Os kits incluem um pacote de absorvente, rolo de papel higiênico e sabonete. Quando as doações aumentam, conseguem incluir calcinhas e até lenços umedecidos. “Então acredito que o impacto do projeto é muito maior do que a gente imagina, mesmo que seja pequenos passos”, conclui ao considerar o cenário em que o projeto atua.
Para doar: a chave do pix é floresceracadadia@gmail.com
Mais informações: @floresceracadadia
Campanha Dignidade Menstrual
A campanha Dignidade Menstrual, iniciada dia 18 de junho deste ano, tem como objetivo arrecadar absorventes descartáveis e converter em doações às mulheres em situação de extrema vulnerabilidade social no município de Russas.

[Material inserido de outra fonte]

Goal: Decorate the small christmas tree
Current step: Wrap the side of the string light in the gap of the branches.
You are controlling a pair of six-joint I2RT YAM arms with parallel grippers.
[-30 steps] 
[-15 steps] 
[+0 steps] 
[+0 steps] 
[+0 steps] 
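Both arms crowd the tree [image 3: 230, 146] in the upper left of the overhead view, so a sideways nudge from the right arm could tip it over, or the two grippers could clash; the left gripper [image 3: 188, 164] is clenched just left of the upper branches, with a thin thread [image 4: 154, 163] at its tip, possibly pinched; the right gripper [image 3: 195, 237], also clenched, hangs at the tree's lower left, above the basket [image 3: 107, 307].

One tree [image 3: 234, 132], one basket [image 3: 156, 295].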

Através das redes sociais dos projetos, realizam campanhas de educação e conscientização sobre o tema pobreza menstrual a fim de desmistificar tabus envolvendo a menstruação, detalha a coordenadora do Projeto Filhas de Edwiges, professora Camila Lima Maia.
A ação foi organizada pelos projetos de extensão da UFC Filhas de Edwiges, Meninas Digitais do Vale e Mulheres de Aço.
Para doar: Os pontos de doações na cidade de Russas podem ser encontrados no supermercado Rabelo, supermercado Granjeiro, mercadinho Bibi, no bairro da Catumbela, SETAS (Secretaria do Trabalho e Assistência Social de Russas), campus da UFC em Russas e sede da ABRACE.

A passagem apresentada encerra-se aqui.